Pada 13 Maret, DPR AS dengan suara mayoritas meloloskan RUU yang mengharuskan perusahaan induk TikTok di Beijing untuk menjual platformnya atau menghadapi larangan nasional.
Upaya itu sebelumnya sempat ditentang Senat AS karena melanggar kebebasan berpendapat, namun akhirnya disetujui para legislator pada 24 April.
Joe Biden telah menandatangani RUU itu segera sah menjadi UU.
Lebih dari separuh dari 50 negara bagian di AS telah melarang TikTok dari perangkat pemerintah karena masalah keamanan data.
Pada 6 November, pemerintah federal Kanada memerintahkan TikTok untuk menghentikan operasinya di negara tersebut karena kekhawatiran adanya campur tangan asing.
Keputusan untuk menutup dua kantor TikTok di Toronto dan Vancouver berasal dari saran para ahli keamanan dan intelijen Kanada.

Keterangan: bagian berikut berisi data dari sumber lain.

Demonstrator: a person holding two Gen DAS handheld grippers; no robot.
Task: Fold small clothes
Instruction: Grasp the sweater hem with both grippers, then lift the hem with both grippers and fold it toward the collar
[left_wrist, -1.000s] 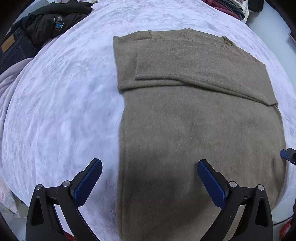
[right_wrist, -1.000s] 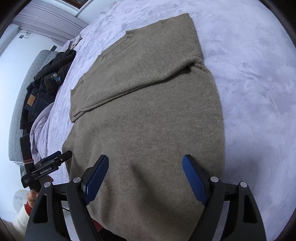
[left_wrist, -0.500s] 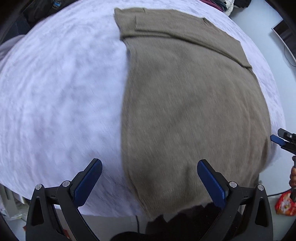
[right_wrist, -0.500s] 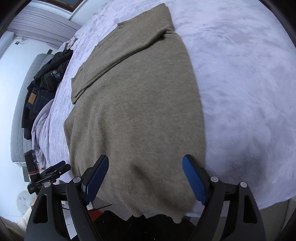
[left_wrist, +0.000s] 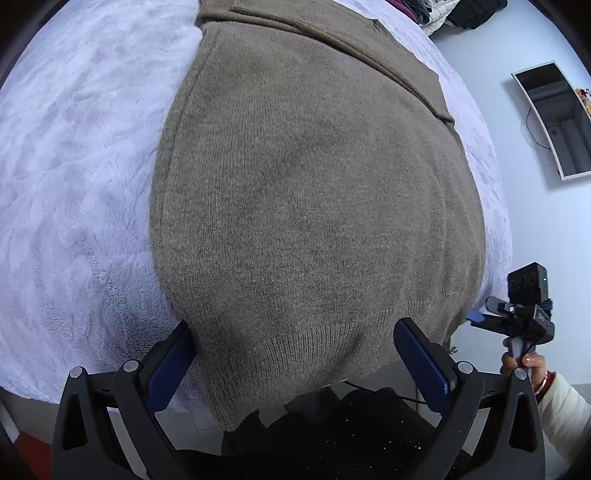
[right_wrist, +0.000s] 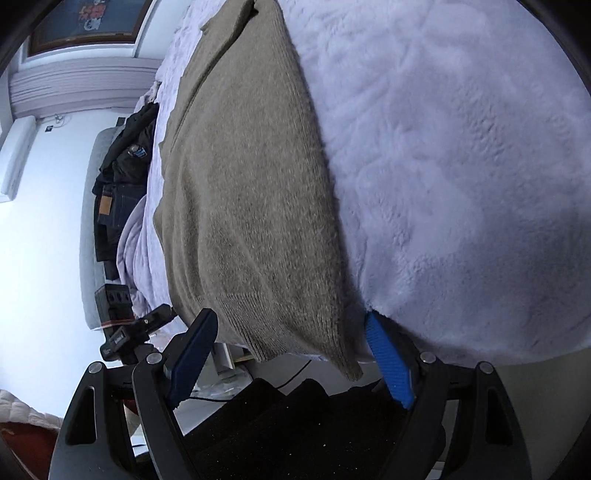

Namun warga Kanada masih bisa mengakses TikTok dan membuat konten. Meski demikian otoritas memperingatkan warga bahwa data mereka bisa jatuh ke pemerintah China.
Pada 17 Maret, Selandia Baru mengumumkan aka melarang TikTok dari ponsel anggota parlemen dan PNS.
Namun tidak seperti negara lain seperti Inggris, larangan tersebut tidak memengaruhi semua pekerja pemerintah dan hanya berlaku untuk sekitar 500 orang yang beraktivitas di kompleks parlemen.
Pada 2020, India memberlakukan larangan terhadap TikTok dan puluhan aplikasi China lainnya, termasuk WeChat karena masalah privasi dan keamanan.
Larangan tersebut diberlakukan tak lama setelah bentrokan antara pasukan India dan China di perbatasan Himalaya yang menewaskan 20 tentara India dan melukai puluhan lainnya.